▶ WORK INSTRUCTION
An exact transcription of all the data is required; the pictures are to be left out.

▶ PROVIDED MATERIAL
□ □ □ □

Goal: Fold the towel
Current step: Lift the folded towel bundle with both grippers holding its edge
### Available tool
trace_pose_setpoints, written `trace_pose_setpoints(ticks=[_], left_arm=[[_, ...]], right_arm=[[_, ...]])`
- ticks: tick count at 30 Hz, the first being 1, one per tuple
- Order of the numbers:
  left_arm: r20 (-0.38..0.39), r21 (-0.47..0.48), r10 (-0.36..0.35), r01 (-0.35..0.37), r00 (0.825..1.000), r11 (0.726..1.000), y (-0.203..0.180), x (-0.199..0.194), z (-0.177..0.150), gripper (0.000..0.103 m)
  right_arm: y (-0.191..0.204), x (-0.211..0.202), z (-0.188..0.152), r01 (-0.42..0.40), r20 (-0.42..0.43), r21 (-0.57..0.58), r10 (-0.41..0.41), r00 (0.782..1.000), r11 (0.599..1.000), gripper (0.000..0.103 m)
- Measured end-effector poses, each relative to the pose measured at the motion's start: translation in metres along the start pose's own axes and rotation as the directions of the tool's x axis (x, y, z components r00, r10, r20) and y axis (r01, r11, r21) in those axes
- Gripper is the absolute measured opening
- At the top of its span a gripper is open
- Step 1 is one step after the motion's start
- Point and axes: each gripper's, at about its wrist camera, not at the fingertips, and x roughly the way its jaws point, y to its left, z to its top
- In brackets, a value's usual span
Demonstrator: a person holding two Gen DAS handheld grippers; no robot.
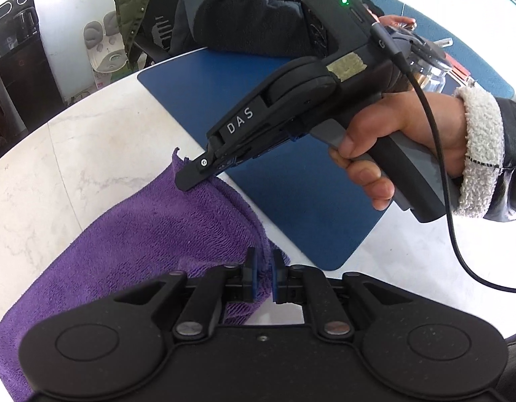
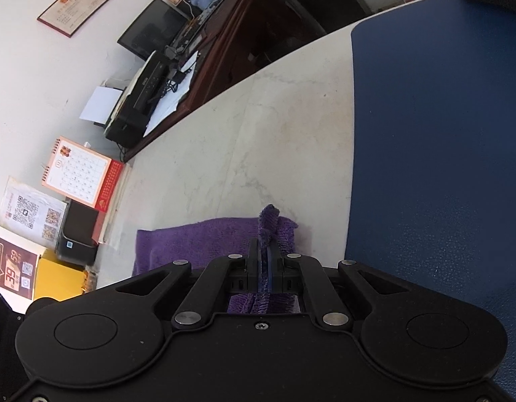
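Observation:
A purple towel (image 1: 140, 234) lies folded on the white marble table (image 1: 73, 154), its right edge doubled over. My left gripper (image 1: 264, 269) is shut on the near end of that doubled edge, purple cloth showing between its blue pads. In the left wrist view a hand holds my right gripper (image 1: 191, 179), which pinches the far corner of the same edge low over the table. In the right wrist view the right gripper (image 2: 267, 258) is shut on the towel (image 2: 197, 241), and a tuft of its corner sticks up past the fingertips.
A blue mat (image 1: 274, 107) lies just right of the towel and also shows in the right wrist view (image 2: 442, 134). A person in a dark fleece (image 1: 251, 6) sits across the table beside a glass teapot (image 1: 429, 63). A black cable (image 1: 452, 217) hangs from the right gripper.

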Motion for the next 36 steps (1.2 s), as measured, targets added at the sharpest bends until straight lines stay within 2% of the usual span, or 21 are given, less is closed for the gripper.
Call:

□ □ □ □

▶ EXPECTED ANSWER
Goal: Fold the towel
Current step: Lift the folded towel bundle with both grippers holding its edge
### Available tool
trace_pose_setpoints, written `trace_pose_setpoints(ticks=[_], left_arm=[[_, ...]], right_arm=[[_, ...]])`
- ticks: tick count at 30 Hz, the first being 1, one per tuple
- Order of the numbers:
  left_arm: r20 (-0.38..0.39), r21 (-0.47..0.48), r10 (-0.36..0.35), r01 (-0.35..0.37), r00 (0.825..1.000), r11 (0.726..1.000), y (-0.203..0.180), x (-0.199..0.194), z (-0.177..0.150), gripper (0.000..0.103 m)
  right_arm: y (-0.191..0.204), x (-0.211..0.202), z (-0.188..0.152), r01 (-0.42..0.40), r20 (-0.42..0.43), r21 (-0.57..0.58), r10 (-0.41..0.41), r00 (0.782..1.000), r11 (0.599..1.000), gripper (0.000..0.103 m)
- Measured end-effector poses, each relative to the pose measured at the motion's start: translation in metres along the start pose's own axes and rotation as the directions of the tool's x axis (x, y, z components r00, r10, r20) and y axis (r01, r11, r21) in those axes
- Gripper is the absolute measured opening
- At the top of its span a gripper is open
- Step 1 is one step after the motion's start
- Point and axes: each gripper's, at about its wrist camera, not at the fingertips, and x roughly the way its jaws point, y to its left, z to its top
- In brackets, a value's usual span
Demonstrator: a person holding two Gen DAS handheld grippers; no robot.
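Observation:
A purple towel (image 1: 140, 234) lies folded on the white marble table (image 1: 73, 154), its right edge doubled over. My left gripper (image 1: 264, 269) is shut on the near end of that doubled edge, purple cloth showing between its blue pads. In the left wrist view a hand holds my right gripper (image 1: 191, 179), which pinches the far corner of the same edge low over the table. In the right wrist view the right gripper (image 2: 267, 258) is shut on the towel (image 2: 197, 241), and a tuft of its corner sticks up past the fingertips.
A blue mat (image 1: 274, 107) lies just right of the towel and also shows in the right wrist view (image 2: 442, 134). A person in a dark fleece (image 1: 251, 6) sits across the table beside a glass teapot (image 1: 429, 63). A black cable (image 1: 452, 217) hangs from the right gripper.
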
Motion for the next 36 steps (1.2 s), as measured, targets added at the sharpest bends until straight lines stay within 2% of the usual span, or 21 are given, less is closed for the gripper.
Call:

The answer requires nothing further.